How many lines of the data contain "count"? Reply with the number alone.

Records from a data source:
◆ ◆ ◆ ◆ ◆ ◆ ◆
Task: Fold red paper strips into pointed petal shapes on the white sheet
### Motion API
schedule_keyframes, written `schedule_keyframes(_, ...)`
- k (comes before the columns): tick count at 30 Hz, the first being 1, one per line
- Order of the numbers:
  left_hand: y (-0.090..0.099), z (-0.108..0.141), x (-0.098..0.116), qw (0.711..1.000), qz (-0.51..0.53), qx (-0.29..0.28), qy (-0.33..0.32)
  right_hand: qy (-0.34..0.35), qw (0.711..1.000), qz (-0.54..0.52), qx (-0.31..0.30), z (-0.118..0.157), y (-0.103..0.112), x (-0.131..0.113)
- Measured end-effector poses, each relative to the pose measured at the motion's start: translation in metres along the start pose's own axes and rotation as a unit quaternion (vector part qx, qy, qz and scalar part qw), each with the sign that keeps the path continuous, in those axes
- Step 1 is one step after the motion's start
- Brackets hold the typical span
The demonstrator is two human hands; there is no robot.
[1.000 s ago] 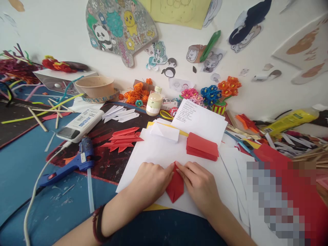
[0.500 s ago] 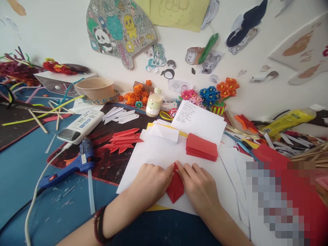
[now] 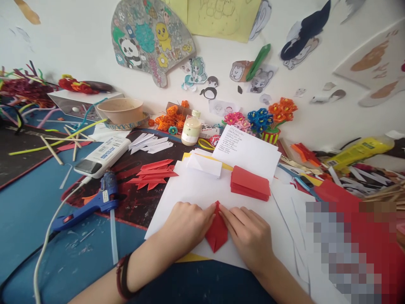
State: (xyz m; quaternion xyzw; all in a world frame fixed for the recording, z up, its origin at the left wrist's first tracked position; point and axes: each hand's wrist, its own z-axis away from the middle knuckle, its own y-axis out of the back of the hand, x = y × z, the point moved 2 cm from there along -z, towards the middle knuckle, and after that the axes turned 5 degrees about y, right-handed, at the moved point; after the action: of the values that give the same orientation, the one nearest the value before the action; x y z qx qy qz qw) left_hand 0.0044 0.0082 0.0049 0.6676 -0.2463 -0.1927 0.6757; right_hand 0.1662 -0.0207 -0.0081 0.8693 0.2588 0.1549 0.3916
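Observation:
A folded red paper (image 3: pixel 217 232) with pointed ends lies on white sheets (image 3: pixel 177 190), between my two hands. My left hand (image 3: pixel 190 223) is closed, its thumb and index finger pressing the paper's left edge near the far tip. From the other side, my right hand (image 3: pixel 247 230) pinches the right edge just below that tip, fingers held together. Beyond them sit a stack of red paper rectangles (image 3: pixel 249 183) and a folded white paper stack (image 3: pixel 205 164). Several folded red pieces (image 3: pixel 153 174) lie to the left on a dark mat.
A blue glue gun (image 3: pixel 103 198) and a white power bank (image 3: pixel 103 157) with a cable lie at left. Along the wall stand a bowl (image 3: pixel 120 110), a bottle (image 3: pixel 191 128) and craft flowers (image 3: pixel 261 121). Blue scissors (image 3: pixel 305 185) rest at right, near a yellow bottle (image 3: pixel 360 152).
My right fingertips have slid slightly down from the paper's far tip along its right edge. My left hand stays nearly in place. The whole view has shifted a little.

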Motion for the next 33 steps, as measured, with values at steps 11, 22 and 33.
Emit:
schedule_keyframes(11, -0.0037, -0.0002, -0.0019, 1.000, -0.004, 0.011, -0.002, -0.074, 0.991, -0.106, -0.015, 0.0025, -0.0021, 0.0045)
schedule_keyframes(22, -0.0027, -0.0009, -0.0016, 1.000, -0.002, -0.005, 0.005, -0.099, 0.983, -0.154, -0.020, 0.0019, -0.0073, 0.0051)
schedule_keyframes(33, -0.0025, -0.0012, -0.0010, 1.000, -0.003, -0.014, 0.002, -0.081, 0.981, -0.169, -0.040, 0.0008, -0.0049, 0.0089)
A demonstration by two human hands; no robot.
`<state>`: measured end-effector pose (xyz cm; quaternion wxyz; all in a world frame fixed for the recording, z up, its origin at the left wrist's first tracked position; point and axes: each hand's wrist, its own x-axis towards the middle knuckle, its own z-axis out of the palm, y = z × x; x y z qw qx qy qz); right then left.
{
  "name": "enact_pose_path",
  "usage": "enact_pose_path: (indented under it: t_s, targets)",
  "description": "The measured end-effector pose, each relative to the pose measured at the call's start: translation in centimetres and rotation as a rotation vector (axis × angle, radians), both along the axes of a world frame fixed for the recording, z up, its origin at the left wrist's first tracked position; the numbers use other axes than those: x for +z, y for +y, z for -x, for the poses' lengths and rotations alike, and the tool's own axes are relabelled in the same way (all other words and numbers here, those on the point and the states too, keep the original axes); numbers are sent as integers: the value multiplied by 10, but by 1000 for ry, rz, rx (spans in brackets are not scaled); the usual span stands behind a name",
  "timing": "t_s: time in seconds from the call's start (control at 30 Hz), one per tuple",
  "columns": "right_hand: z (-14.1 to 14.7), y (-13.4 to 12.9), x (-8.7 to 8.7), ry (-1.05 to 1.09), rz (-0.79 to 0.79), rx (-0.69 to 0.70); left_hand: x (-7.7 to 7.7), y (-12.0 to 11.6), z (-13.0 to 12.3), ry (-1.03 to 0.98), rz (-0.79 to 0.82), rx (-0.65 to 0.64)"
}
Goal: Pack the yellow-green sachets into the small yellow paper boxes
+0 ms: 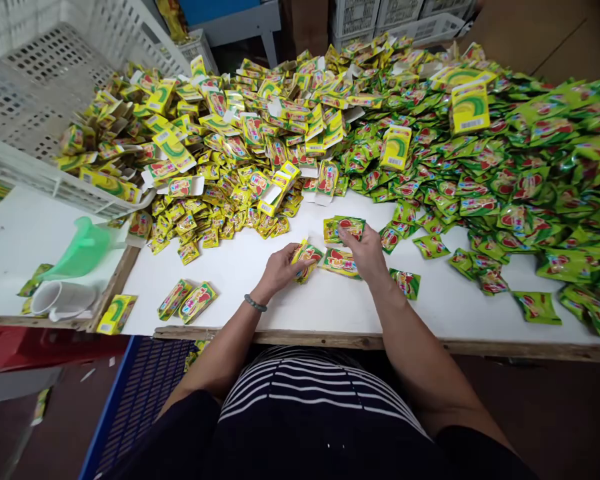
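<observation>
My left hand [281,272] is closed round a small yellow box [307,260] with a fruit print, just above the white table [260,293]. My right hand [364,250] pinches several green and yellow sachets [347,227], fanned a little, to the right of that box. Under the right hand lies another printed box [341,263], partly covered by the fingers. One loose green sachet [406,283] lies right of my right wrist. Two filled-looking boxes [197,302] rest side by side left of my left forearm.
Yellow boxes [280,110] and small yellow sachets [215,207] are heaped at the back. A big pile of green sachets [505,167] covers the right. At left stand a white crate [55,173], a green scoop [83,250] and a white mug [65,298]. A blue crate [137,393] is below the table edge.
</observation>
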<state>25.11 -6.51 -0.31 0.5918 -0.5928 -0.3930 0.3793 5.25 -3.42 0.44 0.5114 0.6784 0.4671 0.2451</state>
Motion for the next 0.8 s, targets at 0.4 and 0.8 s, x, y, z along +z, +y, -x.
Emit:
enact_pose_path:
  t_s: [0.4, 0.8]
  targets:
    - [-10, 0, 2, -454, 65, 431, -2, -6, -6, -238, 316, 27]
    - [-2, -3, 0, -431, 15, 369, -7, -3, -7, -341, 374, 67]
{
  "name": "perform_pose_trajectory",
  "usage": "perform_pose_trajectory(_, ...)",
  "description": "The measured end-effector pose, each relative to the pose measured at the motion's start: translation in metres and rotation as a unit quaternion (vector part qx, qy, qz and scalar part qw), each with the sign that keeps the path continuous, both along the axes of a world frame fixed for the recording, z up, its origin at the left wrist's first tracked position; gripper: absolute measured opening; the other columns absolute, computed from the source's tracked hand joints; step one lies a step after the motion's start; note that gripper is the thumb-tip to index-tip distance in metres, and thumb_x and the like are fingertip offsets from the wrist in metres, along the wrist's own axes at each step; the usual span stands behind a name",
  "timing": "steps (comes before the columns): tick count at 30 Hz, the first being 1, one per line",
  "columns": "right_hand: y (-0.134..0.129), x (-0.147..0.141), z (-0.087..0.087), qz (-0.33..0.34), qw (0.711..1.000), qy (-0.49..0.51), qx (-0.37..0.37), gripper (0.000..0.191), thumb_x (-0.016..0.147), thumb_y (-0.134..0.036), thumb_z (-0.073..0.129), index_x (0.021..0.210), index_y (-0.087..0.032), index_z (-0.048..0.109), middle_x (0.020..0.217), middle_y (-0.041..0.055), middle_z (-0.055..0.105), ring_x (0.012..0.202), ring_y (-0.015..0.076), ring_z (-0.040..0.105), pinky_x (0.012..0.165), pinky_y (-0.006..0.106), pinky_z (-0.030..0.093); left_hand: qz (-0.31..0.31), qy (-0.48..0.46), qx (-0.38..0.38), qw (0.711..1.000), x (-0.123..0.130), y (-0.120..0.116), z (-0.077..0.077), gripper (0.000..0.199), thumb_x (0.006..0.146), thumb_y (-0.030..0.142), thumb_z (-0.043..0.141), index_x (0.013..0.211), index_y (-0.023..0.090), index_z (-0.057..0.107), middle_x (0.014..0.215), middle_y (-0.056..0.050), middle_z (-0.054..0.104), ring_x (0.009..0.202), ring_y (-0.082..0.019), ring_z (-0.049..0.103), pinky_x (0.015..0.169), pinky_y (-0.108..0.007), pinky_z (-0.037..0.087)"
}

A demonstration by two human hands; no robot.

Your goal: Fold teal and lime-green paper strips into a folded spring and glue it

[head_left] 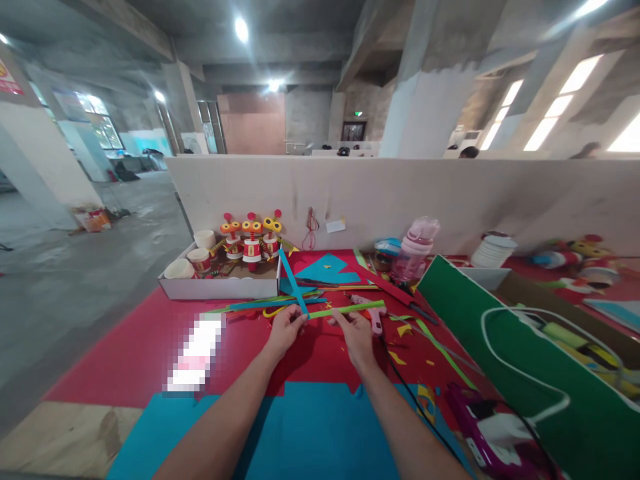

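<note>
Between the fingertips of my left hand (287, 328) is the corner where a blue paper strip (293, 279) and a green paper strip (321, 313) meet. The blue one slants up and away; the green one runs off to the right. My right hand (355, 331) pinches the green strip partway along, its free end sticking out past the fingers. A pink glue gun (377, 321) lies just beyond that hand, partly behind the strip. More blue, green and yellow strips (260, 305) lie on the red table top behind my left hand.
At the back left, a white tray (220, 289) holds paper cups and several cup figures (252, 249). A pink bottle (413, 250) stands near the partition (350, 187). On the right are a green box (475, 353) and a purple power strip (480, 433). Blue sheets (315, 433) lie in front.
</note>
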State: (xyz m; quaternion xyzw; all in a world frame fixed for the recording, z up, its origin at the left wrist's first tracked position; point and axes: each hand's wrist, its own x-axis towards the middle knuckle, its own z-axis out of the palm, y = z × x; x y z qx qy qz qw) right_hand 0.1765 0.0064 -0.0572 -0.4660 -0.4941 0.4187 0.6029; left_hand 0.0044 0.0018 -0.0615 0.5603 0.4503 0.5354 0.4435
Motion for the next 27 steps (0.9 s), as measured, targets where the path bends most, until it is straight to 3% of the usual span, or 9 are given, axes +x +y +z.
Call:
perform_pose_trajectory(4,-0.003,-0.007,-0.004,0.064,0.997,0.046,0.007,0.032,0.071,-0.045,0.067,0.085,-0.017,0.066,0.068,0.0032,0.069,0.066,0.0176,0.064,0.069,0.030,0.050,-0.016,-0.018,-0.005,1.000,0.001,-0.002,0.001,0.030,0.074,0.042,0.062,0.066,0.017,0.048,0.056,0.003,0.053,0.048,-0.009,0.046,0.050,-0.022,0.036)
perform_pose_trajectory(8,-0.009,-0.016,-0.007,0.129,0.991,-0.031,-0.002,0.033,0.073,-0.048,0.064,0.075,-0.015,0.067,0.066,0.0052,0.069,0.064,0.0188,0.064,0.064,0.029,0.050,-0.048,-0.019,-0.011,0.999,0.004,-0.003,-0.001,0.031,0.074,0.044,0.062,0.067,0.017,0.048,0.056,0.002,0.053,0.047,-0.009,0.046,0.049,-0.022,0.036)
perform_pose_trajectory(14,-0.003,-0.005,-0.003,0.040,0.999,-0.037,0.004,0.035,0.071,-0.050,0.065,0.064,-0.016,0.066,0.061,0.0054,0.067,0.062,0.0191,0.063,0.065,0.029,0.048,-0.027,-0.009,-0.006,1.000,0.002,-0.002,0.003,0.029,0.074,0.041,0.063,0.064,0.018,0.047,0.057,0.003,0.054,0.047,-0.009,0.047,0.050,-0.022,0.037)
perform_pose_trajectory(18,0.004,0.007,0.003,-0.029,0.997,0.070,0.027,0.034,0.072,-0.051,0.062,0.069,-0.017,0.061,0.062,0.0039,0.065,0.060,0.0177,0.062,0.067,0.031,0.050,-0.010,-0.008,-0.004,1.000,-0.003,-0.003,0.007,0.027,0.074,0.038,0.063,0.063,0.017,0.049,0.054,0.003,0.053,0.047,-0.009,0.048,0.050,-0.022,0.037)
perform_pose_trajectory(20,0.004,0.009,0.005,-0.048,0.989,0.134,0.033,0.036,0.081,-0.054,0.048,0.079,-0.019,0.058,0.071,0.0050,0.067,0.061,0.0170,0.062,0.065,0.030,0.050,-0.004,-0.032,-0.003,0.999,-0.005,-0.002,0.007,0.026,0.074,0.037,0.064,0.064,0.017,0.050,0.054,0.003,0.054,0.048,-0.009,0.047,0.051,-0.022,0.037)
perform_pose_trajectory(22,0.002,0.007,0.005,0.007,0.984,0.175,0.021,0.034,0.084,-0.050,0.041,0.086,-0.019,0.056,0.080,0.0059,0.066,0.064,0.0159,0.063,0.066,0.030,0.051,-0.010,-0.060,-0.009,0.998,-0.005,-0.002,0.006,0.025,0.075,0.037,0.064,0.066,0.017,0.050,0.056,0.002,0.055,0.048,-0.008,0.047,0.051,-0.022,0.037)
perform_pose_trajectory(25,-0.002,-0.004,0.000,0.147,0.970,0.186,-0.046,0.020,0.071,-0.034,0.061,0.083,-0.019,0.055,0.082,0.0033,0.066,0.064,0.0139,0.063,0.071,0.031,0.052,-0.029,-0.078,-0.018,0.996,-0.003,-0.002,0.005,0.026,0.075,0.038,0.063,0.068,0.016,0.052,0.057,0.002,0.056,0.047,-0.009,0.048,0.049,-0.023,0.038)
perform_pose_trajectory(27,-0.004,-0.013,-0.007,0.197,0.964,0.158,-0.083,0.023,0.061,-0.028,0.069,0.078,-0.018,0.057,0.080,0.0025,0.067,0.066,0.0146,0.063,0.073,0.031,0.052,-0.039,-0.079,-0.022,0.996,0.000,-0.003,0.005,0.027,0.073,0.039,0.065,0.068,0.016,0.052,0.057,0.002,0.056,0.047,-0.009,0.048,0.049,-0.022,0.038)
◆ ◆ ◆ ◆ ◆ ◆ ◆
Output below: 2